RAW DATA START

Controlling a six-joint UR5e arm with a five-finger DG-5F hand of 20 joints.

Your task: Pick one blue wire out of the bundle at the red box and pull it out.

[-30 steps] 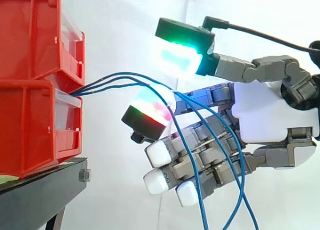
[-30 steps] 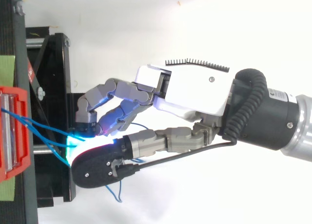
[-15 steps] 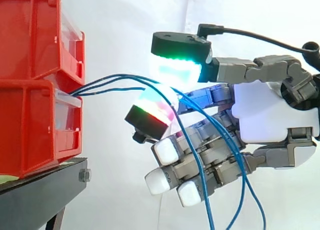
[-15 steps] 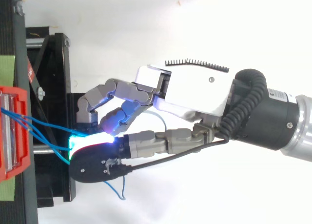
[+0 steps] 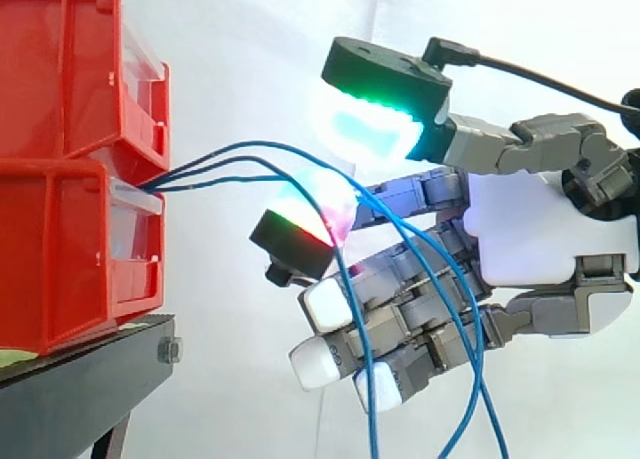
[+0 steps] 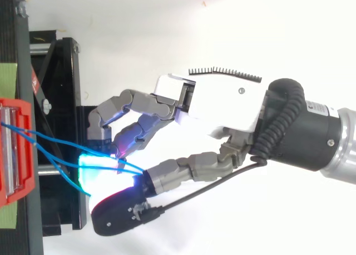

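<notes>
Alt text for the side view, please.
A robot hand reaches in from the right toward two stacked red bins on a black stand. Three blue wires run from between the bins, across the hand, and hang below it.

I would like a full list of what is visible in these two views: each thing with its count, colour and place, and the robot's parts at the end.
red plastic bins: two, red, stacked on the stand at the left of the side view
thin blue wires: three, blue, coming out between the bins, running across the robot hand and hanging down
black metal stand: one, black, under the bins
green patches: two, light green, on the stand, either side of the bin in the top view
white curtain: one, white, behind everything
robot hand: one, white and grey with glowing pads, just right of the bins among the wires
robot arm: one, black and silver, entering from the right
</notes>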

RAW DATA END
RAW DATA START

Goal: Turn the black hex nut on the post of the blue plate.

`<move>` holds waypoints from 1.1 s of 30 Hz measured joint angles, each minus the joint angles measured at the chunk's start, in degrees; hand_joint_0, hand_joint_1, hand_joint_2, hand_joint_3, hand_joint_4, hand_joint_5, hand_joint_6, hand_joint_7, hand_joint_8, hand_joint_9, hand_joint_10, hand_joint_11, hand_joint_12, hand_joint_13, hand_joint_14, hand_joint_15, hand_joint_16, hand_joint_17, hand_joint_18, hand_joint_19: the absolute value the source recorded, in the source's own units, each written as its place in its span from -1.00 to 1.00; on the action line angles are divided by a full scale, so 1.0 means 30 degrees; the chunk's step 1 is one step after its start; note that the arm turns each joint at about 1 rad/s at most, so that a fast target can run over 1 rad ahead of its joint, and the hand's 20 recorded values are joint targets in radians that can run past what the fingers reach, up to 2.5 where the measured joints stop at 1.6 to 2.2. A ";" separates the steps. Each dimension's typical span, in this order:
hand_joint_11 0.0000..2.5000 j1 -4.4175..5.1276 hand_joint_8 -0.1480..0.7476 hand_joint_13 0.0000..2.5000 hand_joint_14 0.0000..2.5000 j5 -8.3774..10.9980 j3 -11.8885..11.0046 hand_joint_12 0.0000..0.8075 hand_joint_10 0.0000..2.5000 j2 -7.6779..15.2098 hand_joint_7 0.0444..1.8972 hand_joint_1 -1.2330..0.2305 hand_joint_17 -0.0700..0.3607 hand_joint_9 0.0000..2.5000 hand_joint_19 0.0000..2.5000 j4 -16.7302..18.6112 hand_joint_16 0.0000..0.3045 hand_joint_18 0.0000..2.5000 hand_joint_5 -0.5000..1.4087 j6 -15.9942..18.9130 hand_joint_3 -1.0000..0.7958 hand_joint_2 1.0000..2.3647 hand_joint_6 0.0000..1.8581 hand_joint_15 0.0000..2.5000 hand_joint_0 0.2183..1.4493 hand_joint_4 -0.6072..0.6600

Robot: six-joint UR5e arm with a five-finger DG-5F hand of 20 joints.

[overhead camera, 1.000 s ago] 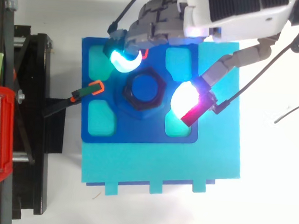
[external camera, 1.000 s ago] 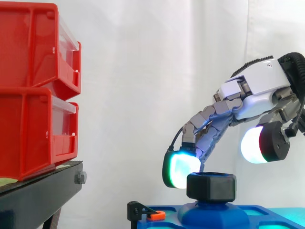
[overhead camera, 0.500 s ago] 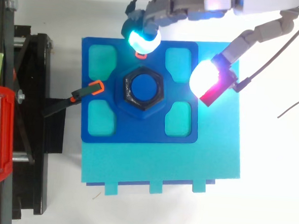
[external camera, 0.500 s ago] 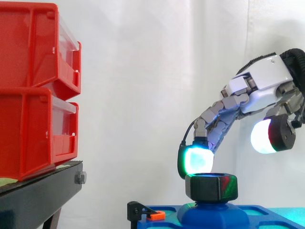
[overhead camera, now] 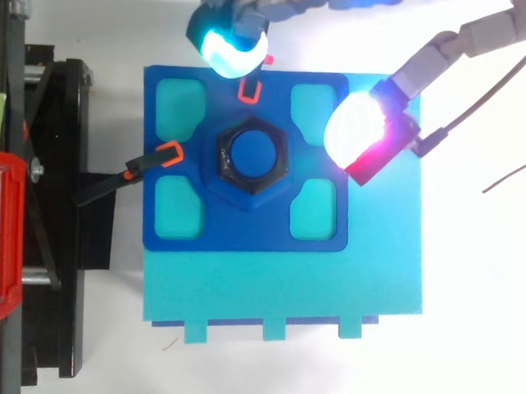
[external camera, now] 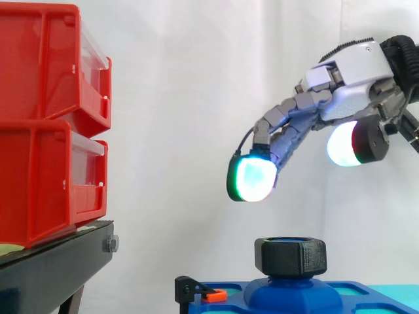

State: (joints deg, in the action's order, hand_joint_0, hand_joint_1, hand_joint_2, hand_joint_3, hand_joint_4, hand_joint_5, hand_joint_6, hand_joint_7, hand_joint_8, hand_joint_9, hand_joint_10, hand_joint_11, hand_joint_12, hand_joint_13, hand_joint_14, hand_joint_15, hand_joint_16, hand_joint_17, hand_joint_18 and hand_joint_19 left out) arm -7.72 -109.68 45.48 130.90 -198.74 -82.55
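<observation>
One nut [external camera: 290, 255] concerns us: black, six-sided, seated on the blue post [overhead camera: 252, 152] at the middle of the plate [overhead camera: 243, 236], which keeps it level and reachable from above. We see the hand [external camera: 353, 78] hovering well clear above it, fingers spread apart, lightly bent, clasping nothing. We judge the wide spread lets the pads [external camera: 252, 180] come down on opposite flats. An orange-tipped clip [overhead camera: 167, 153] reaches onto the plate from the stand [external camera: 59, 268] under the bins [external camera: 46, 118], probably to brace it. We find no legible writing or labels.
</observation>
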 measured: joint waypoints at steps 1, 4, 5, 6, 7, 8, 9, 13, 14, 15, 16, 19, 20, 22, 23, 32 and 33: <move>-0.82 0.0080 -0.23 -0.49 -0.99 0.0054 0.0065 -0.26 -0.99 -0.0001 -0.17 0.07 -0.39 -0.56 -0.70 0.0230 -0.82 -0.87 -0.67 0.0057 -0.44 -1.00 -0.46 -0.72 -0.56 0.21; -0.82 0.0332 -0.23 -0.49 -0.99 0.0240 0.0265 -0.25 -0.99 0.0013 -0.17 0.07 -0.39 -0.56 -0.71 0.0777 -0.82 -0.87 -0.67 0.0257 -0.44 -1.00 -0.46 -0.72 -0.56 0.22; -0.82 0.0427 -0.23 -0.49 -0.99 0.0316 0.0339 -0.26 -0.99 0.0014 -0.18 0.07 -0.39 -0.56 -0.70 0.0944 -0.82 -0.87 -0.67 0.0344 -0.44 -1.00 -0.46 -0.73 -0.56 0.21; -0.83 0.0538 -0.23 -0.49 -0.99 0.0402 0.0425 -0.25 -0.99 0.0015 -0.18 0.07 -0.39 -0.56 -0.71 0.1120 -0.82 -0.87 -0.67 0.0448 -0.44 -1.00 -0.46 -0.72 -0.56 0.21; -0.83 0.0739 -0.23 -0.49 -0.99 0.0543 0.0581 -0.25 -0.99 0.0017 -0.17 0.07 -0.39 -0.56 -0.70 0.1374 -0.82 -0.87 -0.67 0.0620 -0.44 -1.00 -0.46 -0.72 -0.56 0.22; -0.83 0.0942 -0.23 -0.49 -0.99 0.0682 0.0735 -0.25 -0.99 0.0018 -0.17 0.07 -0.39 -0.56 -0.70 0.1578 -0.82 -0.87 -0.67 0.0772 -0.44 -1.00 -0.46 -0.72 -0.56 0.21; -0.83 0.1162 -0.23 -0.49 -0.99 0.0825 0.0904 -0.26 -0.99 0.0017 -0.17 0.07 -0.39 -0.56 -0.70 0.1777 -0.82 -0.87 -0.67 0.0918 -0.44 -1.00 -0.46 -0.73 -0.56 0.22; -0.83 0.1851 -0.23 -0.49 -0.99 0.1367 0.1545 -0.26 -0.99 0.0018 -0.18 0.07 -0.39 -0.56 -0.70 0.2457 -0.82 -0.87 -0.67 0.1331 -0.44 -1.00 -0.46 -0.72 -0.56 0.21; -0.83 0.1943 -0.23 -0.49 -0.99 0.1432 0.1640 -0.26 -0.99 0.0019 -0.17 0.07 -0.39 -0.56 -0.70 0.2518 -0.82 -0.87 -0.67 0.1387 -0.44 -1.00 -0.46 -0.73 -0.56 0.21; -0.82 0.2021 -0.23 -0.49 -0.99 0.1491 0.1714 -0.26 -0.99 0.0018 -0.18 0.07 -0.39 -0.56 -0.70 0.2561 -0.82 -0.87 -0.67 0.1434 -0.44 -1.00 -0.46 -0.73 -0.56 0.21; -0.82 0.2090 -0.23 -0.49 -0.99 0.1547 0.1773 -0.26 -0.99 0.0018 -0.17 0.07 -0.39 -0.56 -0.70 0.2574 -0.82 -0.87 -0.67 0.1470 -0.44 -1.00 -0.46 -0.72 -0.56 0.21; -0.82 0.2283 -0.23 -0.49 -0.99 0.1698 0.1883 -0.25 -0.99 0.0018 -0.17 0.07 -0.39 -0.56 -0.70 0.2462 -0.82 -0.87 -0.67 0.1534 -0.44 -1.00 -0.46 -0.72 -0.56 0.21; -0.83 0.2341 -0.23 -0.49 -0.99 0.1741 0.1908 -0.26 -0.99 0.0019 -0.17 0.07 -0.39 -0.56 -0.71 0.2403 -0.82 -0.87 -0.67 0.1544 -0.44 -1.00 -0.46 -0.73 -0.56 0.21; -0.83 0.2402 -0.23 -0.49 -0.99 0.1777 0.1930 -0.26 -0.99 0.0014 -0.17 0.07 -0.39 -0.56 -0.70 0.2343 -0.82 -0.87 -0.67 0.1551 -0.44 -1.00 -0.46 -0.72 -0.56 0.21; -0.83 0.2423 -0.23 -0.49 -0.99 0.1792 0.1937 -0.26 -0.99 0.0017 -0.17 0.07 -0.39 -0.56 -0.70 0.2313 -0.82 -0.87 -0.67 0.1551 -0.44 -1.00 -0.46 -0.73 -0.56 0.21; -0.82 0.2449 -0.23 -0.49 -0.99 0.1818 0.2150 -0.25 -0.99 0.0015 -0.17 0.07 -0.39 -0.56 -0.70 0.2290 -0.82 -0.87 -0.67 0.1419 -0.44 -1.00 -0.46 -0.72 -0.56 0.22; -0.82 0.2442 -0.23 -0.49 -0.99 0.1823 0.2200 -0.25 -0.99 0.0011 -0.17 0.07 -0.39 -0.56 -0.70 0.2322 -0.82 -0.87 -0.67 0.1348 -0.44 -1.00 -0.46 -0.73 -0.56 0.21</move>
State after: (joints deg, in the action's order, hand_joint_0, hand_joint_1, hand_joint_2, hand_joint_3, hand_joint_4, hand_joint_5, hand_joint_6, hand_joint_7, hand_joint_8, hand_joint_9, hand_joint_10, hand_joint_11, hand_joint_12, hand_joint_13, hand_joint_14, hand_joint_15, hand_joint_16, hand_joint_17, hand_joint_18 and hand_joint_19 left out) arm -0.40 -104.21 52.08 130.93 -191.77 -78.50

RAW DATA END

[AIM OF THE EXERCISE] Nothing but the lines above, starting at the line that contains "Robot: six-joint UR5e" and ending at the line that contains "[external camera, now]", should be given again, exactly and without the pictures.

[SOLUTION]
Robot: six-joint UR5e arm with a five-finger DG-5F hand of 20 joints.

[overhead camera, 1.000 s ago] 
[external camera, 1.000 s ago] 
[overhead camera, 0.500 s ago] 
[external camera, 0.500 s ago] 
[overhead camera, now] 
[external camera, now] 

That makes the output complete.